In August, Child Care Aware® of America released Parents and the High Cost of Child Care: 2012 Report, which presents 2011 data about the price parents pay for full-time child care in each state.
The report includes average fees for both child care centers and family child care homes for infants, 4-year-olds and school-age children in every state.
- In 2011, the average annual cost of full-time child care for an infant in a center ranged from about $4,600 in Mississippi to nearly $15,000 in Massachusetts.
- In 2011, the average annual cost of full-time child care for a 4-year-old in a center ranged from about $3,900 in Mississippi to nearly $11,700 in Massachusetts.
- In 2011, the average annual cost of care for an infant in a family child care home ranged from about $4,500 in South Carolina to nearly $10,400 in New York.
- In 2011, the average annual cost of care for a 4- year-old in a family child care home ranged from about $4,100 in South Carolina to about $9,600 in New York.
Child care costs more than college
- In 36 states (including the District of Columbia), the average annual cost for center-based infant care exceeded a year’s in-state tuition and related fees at a four year public college.
Child care costs more than rent
- Center-based child care fees for two children (an infant and a 4-year-old) exceeded annual median rent payments in all 50 states and the District of Columbia.
Least Affordable States for Child Care
The report ranks the 10 least affordable states for center care based on the cost of child care as a percentage of state median income for a two-parent family.
- The 10 least-affordable states (in ranked order) for full-time center-based infant care in 2011 were: New York, Minnesota, Oregon, Colorado, Hawaii, Kansas, California, Illinois, Massachusetts, Indiana and Wisconsin.

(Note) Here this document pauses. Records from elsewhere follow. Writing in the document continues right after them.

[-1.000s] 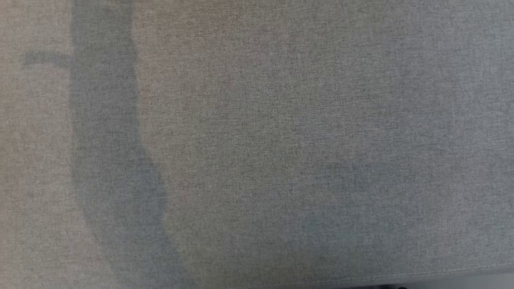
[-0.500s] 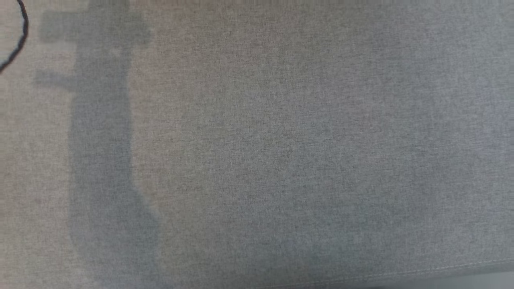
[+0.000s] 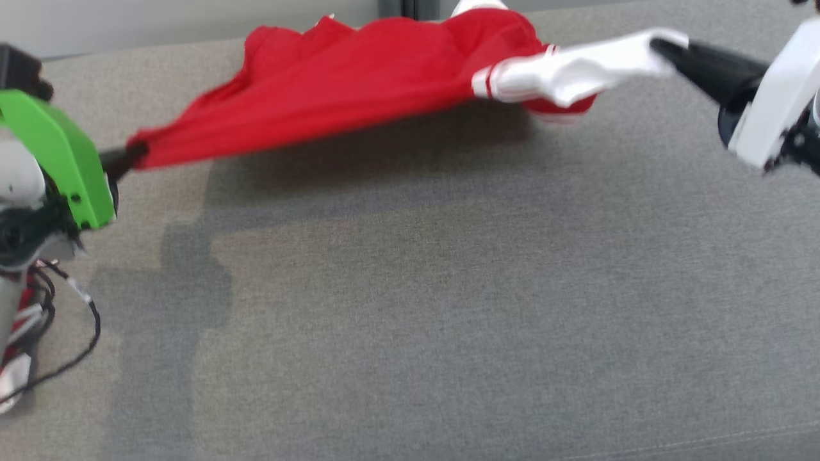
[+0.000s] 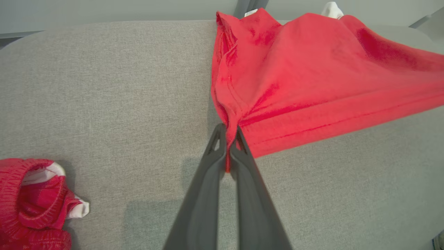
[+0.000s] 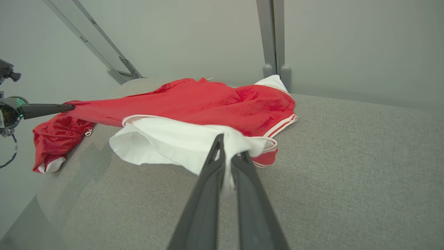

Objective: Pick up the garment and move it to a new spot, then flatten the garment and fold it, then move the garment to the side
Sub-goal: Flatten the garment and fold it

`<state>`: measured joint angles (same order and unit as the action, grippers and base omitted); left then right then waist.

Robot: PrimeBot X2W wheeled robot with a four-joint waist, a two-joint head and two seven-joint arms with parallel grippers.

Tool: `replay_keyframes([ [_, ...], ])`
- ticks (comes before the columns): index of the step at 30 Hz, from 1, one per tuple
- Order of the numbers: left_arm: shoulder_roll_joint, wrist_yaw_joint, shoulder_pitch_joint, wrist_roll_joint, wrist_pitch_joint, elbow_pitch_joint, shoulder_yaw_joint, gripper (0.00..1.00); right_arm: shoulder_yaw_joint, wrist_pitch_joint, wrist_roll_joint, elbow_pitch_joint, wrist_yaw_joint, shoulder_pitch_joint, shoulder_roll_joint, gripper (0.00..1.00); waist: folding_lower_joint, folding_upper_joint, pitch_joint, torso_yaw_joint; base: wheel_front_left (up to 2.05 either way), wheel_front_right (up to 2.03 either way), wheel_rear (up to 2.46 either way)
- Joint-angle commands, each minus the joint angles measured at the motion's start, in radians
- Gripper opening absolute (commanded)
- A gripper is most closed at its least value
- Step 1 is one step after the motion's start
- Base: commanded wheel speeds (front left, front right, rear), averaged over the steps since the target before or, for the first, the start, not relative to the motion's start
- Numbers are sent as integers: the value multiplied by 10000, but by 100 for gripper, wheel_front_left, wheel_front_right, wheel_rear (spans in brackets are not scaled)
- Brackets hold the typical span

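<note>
The garment (image 3: 359, 83) is a red top with a white sleeve (image 3: 576, 67) that has red-striped trim. It hangs stretched between my two grippers, low over the grey cushioned surface (image 3: 448, 307), with its far part resting on the fabric. At the left, my left gripper (image 3: 128, 160) is shut on the red hem, and the pinch is seen close up in the left wrist view (image 4: 229, 137). My right gripper (image 3: 666, 46) is at the upper right, shut on the white sleeve (image 5: 166, 139). The right wrist view shows its fingertips (image 5: 218, 146) closed on that white cloth.
A second crumpled red-and-white knit piece (image 4: 31, 201) lies near the surface's left end (image 5: 52, 142). Grey metal posts (image 5: 274, 34) and a slanted strut (image 5: 93, 41) stand behind the far edge. A black cable (image 3: 70, 358) dangles from my left arm.
The head camera has moved. Earlier it showed only grey fabric with shadows, and now the stretched garment and both grippers are in its view.
</note>
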<state>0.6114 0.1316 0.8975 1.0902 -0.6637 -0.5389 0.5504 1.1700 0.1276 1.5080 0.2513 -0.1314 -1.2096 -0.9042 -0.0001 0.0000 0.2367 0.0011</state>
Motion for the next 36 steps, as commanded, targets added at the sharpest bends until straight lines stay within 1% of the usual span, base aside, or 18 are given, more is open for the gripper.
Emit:
replay_keyframes([
  [1,245,-100,-610,194,-202,278,18,0,165,228,197,-210,13,402,-292,0,1,0,-1519,-209,0,0,0],
  [5,808,-547,-2286,745,-899,1561,148,0,663,1212,685,-988,13,1392,-887,0,1,0,-1939,-260,0,0,0],
  [12,1694,-1587,-4682,1501,-1777,4019,338,0,1038,2995,1300,-2324,13,3180,-1872,0,1,0,-2158,-233,0,0,0],
  [16,2138,-2140,-5662,1919,-2210,5280,442,0,1096,3748,1576,-2912,13,4182,-2399,0,1,0,-2151,-221,0,0,0],
  [21,2691,-2676,-6506,2312,-2714,6547,520,0,1106,4822,1883,-3659,12,5095,-2940,0,1,0,-2014,-208,0,0,0],
  [25,2867,-2905,-6710,2421,-2838,7022,484,0,1119,5142,2070,-4097,12,5177,-3155,0,1,0,-1770,-201,0,0,0],
  [28,2862,-2948,-6493,2486,-3053,7171,524,0,1113,5266,2136,-4104,12,4826,-3235,0,1,0,-1539,-180,0,0,0],
  [32,2622,-2980,-5941,2477,-3381,6955,570,0,1042,5403,2304,-3725,12,4267,-2942,0,1,0,-1229,-145,0,0,0],
  [36,2263,-2937,-5316,2532,-3766,6315,697,0,961,5447,2628,-2875,12,3607,-2417,0,1,0,-993,-123,0,0,0],
])
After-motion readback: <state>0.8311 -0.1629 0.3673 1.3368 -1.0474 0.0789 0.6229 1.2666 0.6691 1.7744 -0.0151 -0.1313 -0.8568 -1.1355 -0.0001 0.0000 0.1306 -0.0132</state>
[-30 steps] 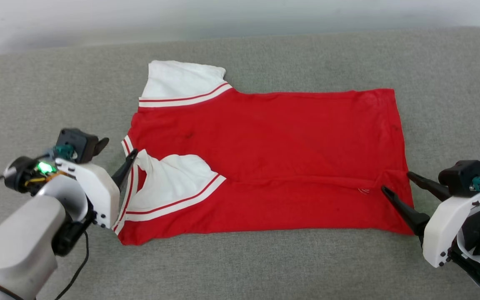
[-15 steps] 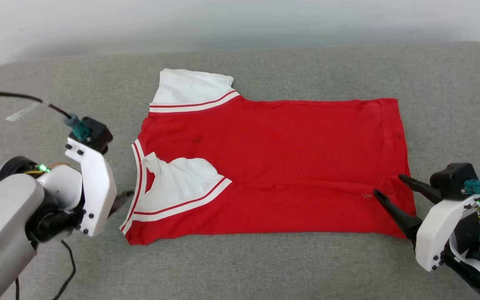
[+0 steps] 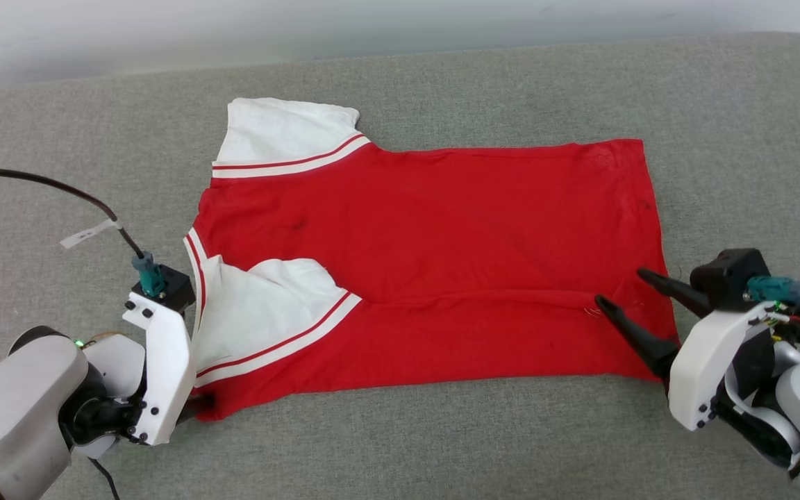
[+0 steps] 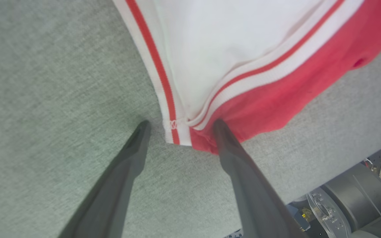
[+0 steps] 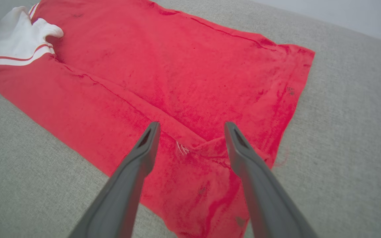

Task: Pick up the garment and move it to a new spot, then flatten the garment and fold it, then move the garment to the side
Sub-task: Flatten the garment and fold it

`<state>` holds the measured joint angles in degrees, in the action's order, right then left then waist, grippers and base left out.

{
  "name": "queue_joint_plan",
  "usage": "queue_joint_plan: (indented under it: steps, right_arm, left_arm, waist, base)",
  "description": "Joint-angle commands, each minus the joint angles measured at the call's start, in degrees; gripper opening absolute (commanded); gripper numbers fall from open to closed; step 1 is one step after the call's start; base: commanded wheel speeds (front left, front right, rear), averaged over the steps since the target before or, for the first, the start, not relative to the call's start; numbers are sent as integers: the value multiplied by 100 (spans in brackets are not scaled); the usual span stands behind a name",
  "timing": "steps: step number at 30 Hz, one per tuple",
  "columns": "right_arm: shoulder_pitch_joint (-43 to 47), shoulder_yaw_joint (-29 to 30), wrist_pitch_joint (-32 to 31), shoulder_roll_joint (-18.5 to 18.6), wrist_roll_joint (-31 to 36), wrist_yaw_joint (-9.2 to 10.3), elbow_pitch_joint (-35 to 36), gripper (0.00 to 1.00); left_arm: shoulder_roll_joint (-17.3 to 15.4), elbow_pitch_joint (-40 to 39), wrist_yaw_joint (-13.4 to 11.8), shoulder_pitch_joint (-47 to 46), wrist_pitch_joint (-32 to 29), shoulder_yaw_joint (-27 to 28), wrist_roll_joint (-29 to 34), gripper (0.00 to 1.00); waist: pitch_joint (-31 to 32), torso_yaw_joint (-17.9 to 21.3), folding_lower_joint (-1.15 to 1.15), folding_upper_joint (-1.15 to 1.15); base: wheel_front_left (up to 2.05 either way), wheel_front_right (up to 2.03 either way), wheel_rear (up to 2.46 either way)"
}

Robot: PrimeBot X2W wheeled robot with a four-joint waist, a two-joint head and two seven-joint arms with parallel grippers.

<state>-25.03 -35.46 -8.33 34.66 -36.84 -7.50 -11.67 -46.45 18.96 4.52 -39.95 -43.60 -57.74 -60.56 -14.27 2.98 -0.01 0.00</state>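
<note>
Red soft-knit garment (image 3: 442, 264) lies flat, roughly rectangular, on grey coarse-weave cushion (image 3: 442, 430). Its near edge is folded over, with a white sleeve and striped trim on top. Left gripper (image 4: 179, 127) spread, empty, tips straddling the near striped corner. Right gripper (image 3: 619, 286) spread, empty, over the folded hem ridge.
</note>
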Motion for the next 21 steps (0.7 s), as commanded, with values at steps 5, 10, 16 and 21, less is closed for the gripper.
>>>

- The least-affordable states (in ranked order) for full-time care for a 4-year-old in a center in 2011 were: New York, Wisconsin, Minnesota, Oregon, Vermont, Colorado, Kansas, Massachusetts, Indiana, Maine and Rhode Island.
As this report shows, safety, health and school readiness comes at a cost that many parents cannot afford. Some parents choose unlicensed options that may be less expensive but are of unknown quality. There is no check for basic health and safety protections and practices that promote healthy child development in unlicensed care. The current approach to child care is not sufficient to ensure all children start school ready to learn. It cannot ensure that low-income children, especially those receiving public funding, are in quality care.
Child Care Financing Challenges
In the United States, the cost of child care is largely borne by parents. Unlike the cost of higher education, there is no system of public financing to help make child care more affordable for families. Parents from all income levels, especially middle-income parents, feel the pressure.
The federal government provides grants to states through the Child Care and Development Block Grant (CCDBG). States use these funds to subsidize the monthly cost of child care for low income working families. However, only one out of every six eligible children receives assistance. The real issue, however, is that child care is unaffordable for most families – not just low income families.
It is time for Congress, and the states, to design a system so that all families, not just wealthy ones, can afford quality child care.
Child Care Aware® of America recommends that Congress:
- Require the U.S. Department of Health and Human Services to define minimally acceptable quality child care.
- Require the National Academy of Sciences to study the real cost of quality care and to offer recommendations to Congress for financing to support quality options for parents.
- Reauthorize CCDBG and add requirements to improve the quality of care.